# [TASK ITEM]
Each line below that carries the string "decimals" must appear in the answer.

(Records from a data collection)

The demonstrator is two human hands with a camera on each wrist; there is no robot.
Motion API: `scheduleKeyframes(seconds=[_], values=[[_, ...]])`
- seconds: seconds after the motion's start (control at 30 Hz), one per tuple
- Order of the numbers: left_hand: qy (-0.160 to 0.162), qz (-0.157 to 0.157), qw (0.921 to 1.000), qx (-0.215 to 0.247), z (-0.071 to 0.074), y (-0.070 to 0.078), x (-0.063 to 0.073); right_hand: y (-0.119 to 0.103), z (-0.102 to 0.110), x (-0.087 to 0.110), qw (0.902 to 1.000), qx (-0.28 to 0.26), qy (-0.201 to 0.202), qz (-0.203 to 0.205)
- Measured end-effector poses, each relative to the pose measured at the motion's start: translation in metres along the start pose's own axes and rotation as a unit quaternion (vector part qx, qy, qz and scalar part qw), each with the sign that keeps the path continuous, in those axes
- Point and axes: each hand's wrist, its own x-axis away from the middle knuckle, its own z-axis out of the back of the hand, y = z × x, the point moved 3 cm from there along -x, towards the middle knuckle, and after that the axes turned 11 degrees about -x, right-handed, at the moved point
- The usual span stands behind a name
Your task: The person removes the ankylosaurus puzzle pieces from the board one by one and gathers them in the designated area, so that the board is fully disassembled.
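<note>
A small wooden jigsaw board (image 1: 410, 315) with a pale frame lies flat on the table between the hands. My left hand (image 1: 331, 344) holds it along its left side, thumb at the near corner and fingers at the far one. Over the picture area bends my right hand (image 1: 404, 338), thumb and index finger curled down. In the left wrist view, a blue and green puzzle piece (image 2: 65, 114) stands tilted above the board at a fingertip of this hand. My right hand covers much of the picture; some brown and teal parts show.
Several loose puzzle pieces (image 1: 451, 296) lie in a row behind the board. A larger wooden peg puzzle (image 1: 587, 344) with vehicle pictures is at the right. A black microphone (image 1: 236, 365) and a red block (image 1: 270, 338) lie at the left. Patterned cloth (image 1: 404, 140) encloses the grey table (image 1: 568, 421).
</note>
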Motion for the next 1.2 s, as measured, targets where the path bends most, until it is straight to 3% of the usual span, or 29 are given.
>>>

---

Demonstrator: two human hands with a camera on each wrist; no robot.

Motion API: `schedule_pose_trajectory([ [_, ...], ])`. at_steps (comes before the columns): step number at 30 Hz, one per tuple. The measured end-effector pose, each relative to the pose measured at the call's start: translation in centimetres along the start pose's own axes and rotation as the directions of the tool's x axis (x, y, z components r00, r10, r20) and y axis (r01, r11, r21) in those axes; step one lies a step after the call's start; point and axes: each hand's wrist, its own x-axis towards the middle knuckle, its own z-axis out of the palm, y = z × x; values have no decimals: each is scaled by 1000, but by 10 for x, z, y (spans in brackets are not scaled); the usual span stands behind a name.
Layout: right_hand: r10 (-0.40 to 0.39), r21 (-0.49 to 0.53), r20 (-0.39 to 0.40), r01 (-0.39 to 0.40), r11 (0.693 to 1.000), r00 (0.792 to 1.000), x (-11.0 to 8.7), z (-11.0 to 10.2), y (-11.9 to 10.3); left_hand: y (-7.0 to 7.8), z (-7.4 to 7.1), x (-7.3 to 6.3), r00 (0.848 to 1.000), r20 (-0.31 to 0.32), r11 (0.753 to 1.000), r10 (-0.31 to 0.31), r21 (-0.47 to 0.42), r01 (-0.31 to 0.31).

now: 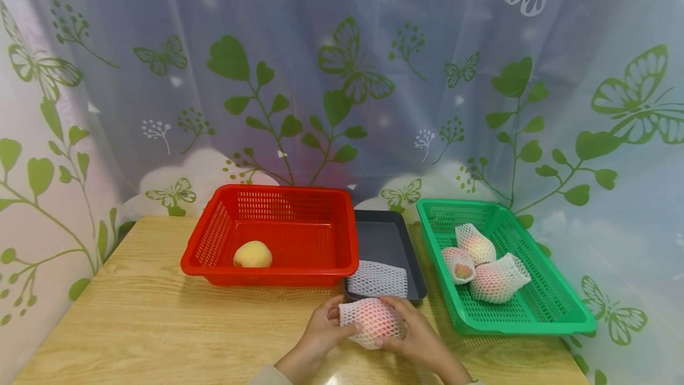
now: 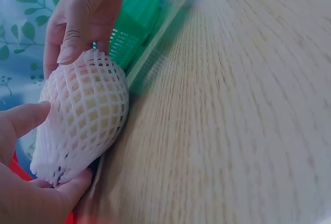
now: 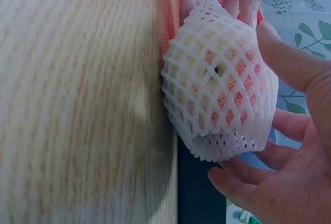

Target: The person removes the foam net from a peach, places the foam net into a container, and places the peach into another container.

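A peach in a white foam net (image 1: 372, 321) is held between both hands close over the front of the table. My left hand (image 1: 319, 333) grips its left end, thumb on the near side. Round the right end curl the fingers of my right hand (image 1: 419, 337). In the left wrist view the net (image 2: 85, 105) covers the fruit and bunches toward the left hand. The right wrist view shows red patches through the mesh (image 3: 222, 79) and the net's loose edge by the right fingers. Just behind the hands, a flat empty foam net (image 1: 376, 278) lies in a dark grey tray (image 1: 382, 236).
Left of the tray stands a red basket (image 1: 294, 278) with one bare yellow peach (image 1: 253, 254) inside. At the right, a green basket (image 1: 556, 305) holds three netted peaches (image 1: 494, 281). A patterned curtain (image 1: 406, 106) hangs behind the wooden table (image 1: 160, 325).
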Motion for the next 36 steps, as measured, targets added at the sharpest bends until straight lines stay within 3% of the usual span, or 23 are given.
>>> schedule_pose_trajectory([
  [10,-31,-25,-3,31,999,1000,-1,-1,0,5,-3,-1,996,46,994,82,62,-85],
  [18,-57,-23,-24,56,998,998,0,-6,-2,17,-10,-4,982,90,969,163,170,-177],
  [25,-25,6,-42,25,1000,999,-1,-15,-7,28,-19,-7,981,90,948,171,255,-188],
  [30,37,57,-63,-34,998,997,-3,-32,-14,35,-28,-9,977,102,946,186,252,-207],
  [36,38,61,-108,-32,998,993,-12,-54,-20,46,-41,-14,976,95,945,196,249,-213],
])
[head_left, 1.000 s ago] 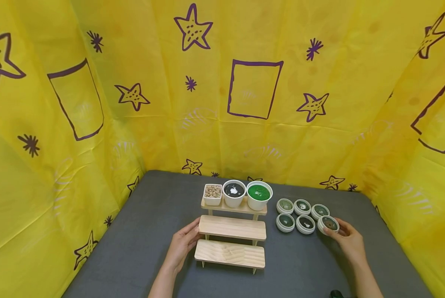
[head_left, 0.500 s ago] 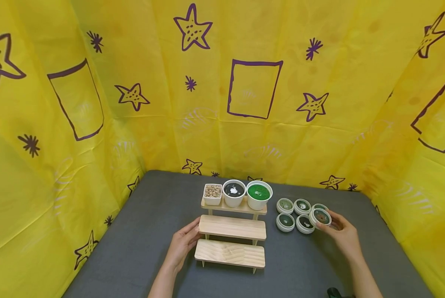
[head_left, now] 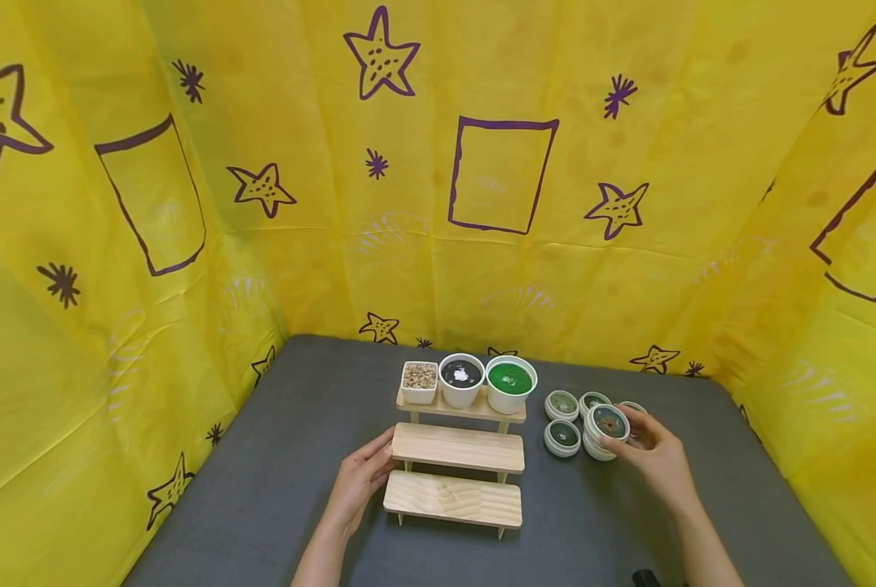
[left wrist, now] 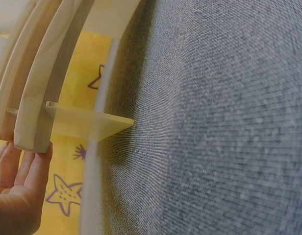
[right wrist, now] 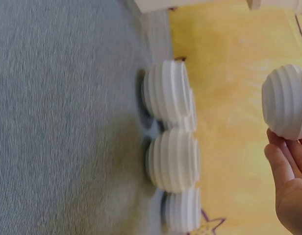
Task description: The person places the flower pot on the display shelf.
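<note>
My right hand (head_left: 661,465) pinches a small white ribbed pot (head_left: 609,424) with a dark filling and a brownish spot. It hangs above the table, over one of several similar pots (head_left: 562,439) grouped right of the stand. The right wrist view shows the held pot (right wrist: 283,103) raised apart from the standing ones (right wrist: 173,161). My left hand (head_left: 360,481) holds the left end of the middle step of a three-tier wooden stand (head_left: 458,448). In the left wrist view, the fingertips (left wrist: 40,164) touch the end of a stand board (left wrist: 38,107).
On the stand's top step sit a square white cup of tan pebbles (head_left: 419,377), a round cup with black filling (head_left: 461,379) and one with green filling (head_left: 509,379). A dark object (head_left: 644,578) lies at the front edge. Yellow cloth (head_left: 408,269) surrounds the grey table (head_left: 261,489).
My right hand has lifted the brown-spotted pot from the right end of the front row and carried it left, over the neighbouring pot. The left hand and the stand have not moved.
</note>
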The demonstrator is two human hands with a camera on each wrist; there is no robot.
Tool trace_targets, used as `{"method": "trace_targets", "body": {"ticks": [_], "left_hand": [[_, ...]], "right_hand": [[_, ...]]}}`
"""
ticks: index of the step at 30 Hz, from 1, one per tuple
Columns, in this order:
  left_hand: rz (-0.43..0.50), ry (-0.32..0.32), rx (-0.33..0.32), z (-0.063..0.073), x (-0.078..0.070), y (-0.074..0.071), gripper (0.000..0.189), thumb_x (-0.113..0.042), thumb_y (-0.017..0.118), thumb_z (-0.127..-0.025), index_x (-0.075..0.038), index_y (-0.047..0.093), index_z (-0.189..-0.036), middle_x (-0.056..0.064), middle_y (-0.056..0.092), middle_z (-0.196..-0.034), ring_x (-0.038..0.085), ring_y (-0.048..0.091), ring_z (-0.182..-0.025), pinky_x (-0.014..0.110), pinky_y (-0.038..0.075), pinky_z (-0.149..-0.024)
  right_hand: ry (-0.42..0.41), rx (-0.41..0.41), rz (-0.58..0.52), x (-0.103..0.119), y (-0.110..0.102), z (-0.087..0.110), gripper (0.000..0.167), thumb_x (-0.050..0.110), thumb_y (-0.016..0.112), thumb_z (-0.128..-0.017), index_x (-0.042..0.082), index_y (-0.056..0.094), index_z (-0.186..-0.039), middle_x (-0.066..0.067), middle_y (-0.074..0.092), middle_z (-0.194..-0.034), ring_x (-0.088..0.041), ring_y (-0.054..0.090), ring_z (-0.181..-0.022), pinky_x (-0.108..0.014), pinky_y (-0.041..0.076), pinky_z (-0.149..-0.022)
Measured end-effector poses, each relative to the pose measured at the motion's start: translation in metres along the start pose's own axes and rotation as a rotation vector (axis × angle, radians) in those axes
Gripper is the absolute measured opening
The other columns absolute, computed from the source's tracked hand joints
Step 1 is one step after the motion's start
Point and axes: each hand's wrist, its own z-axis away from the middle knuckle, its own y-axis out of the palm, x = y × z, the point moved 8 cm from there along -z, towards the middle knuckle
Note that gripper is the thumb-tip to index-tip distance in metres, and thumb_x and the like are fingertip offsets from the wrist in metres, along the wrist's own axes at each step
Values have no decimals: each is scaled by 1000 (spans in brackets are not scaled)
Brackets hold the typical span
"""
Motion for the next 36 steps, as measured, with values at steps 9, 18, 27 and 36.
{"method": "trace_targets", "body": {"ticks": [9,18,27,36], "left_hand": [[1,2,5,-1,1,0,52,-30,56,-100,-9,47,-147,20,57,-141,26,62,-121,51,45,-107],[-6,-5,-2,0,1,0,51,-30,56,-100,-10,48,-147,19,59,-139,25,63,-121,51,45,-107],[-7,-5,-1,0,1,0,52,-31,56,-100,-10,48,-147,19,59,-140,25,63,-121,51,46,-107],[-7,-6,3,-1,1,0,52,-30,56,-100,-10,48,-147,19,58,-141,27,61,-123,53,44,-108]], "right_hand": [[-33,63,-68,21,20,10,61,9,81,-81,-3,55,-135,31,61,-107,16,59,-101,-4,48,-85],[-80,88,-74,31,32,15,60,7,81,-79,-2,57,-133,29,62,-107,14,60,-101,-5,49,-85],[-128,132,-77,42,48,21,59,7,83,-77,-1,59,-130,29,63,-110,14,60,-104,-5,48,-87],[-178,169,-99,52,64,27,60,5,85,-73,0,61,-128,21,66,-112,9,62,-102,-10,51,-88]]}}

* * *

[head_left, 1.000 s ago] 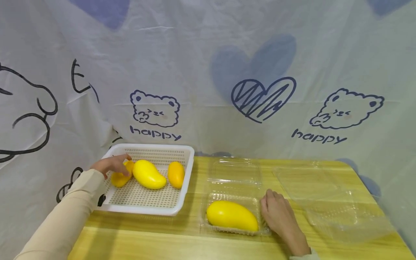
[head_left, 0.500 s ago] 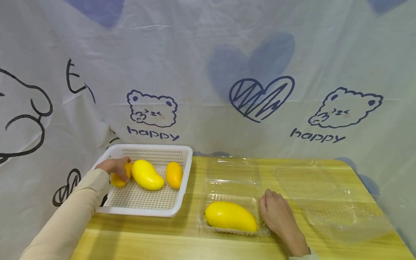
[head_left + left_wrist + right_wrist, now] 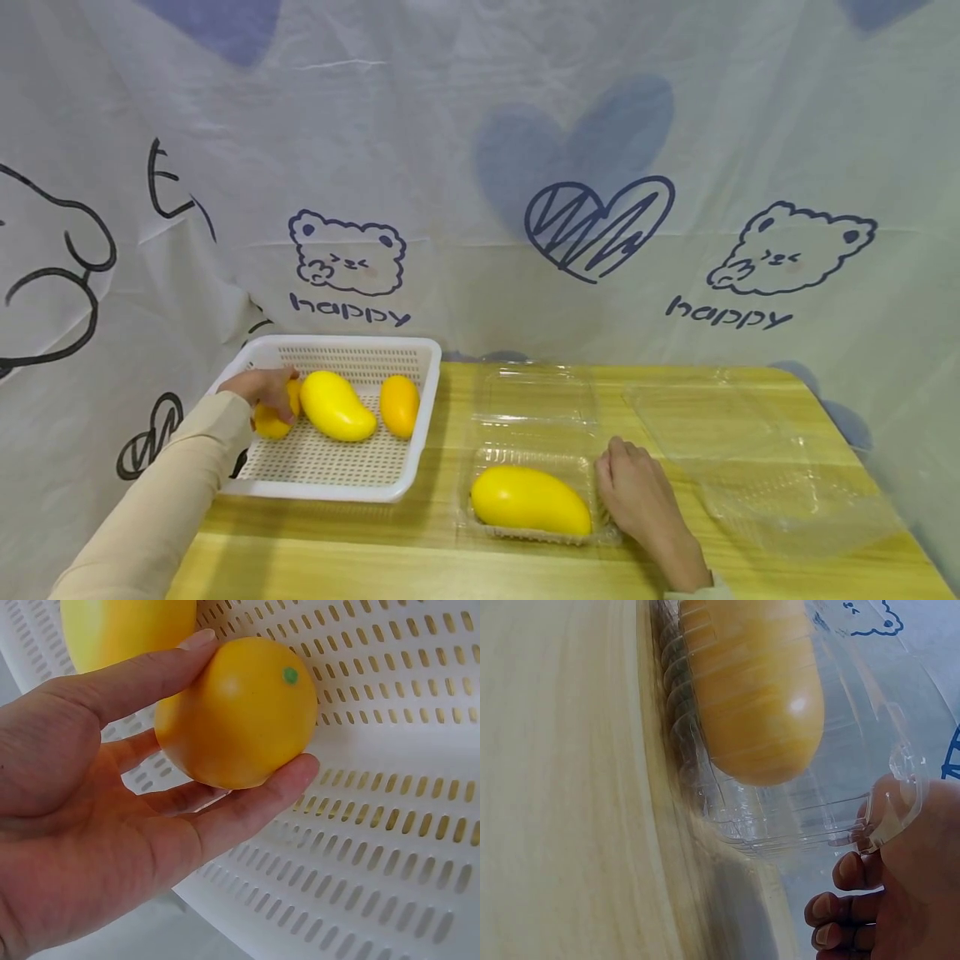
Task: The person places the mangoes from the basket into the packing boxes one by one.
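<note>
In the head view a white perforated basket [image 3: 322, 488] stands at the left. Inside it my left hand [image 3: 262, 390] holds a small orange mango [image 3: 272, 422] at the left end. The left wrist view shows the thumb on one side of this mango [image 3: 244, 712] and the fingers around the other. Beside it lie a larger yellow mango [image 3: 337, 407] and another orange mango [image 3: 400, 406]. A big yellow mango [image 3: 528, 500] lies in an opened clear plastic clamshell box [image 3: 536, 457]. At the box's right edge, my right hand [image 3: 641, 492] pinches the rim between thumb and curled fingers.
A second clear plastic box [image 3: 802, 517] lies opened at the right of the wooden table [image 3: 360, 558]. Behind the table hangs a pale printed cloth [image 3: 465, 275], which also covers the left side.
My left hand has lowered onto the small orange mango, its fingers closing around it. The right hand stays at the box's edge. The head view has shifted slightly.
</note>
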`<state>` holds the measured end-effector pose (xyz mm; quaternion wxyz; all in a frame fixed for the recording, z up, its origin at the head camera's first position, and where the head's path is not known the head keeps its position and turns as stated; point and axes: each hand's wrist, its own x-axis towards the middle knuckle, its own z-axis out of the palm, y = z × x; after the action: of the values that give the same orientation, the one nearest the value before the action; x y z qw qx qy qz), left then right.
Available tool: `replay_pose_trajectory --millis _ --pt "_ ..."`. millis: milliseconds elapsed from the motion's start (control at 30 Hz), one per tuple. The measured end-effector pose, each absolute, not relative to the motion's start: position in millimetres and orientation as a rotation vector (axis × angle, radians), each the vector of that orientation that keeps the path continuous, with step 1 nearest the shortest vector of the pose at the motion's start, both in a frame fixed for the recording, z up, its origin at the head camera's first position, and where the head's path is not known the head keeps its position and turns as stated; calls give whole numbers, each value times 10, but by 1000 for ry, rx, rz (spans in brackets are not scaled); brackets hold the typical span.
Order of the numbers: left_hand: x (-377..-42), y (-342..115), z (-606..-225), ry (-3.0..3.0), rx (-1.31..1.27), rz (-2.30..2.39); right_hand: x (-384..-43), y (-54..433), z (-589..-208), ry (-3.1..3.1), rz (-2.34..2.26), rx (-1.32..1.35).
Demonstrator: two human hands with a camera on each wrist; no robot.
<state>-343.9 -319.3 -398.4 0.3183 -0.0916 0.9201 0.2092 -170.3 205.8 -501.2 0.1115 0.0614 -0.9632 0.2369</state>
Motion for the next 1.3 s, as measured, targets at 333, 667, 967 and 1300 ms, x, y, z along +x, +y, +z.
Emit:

# [TASK OUTPUT]
Motion API: `schedule_pose_trajectory([ [_, ...], ])`. at_steps (comes before the columns): step number at 30 Hz, one per tuple. The measured end-effector pose, each relative to the pose measured at the call's start: translation in centimetres along the start pose's own axes and rotation as the directions of the tool's x axis (x, y, z components r00, r10, r20) and y axis (r01, r11, r21) in those axes; step one lies a step after the call's start; point and axes: each hand's wrist, its own x-axis towards the middle knuckle, its own z-axis out of the palm, y = z × x; values have no decimals: each is scaled by 1000, but by 10 for x, z, y (spans in brackets are not scaled); the usual span stands behind a name.
Values have no decimals: each is scaled by 1000 (spans in brackets are not scaled)

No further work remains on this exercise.